WORK TO COMPLETE - Tally the lines of the listing that contain the word "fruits", then give the total and nothing else.
==========
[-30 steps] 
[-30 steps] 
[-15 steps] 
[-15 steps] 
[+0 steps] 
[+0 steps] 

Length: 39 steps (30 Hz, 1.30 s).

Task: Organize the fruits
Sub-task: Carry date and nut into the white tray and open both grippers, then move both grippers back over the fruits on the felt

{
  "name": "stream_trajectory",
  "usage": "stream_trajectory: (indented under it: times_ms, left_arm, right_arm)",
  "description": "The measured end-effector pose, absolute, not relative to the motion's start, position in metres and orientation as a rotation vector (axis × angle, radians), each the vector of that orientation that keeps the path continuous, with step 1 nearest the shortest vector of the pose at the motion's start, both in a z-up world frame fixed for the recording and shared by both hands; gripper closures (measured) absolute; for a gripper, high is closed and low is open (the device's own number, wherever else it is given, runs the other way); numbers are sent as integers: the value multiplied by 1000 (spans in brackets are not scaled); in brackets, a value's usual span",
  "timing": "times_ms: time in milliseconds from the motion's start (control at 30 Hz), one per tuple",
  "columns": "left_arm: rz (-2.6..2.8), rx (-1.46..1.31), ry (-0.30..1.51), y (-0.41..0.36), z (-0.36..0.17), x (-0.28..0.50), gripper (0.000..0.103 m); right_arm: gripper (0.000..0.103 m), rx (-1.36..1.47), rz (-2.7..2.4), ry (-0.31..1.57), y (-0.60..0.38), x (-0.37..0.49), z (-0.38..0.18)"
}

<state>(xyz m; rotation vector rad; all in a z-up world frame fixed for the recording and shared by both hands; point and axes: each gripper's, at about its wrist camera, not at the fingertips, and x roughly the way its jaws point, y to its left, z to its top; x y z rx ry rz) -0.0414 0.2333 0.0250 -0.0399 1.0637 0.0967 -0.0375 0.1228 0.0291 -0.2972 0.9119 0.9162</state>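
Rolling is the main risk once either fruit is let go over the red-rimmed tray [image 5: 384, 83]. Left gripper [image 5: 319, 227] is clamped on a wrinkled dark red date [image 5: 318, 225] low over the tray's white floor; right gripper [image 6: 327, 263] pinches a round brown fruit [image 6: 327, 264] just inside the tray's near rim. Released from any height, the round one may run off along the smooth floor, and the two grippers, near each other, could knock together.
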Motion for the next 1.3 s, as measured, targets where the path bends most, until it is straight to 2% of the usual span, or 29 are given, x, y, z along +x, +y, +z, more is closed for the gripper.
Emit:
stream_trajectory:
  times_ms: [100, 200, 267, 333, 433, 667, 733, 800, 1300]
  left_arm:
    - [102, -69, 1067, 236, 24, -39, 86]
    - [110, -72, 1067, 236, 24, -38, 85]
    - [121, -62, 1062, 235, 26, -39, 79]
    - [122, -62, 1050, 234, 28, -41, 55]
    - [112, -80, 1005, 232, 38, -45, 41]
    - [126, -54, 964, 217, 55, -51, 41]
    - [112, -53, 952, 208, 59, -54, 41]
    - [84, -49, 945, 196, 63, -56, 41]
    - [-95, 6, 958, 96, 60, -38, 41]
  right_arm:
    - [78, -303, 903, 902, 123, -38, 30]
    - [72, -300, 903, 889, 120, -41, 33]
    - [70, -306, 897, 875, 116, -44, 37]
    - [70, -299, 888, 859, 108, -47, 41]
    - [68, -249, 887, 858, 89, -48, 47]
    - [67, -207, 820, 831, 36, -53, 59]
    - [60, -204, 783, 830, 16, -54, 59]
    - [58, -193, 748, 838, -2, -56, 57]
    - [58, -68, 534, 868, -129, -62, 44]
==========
TASK OUTPUT - 2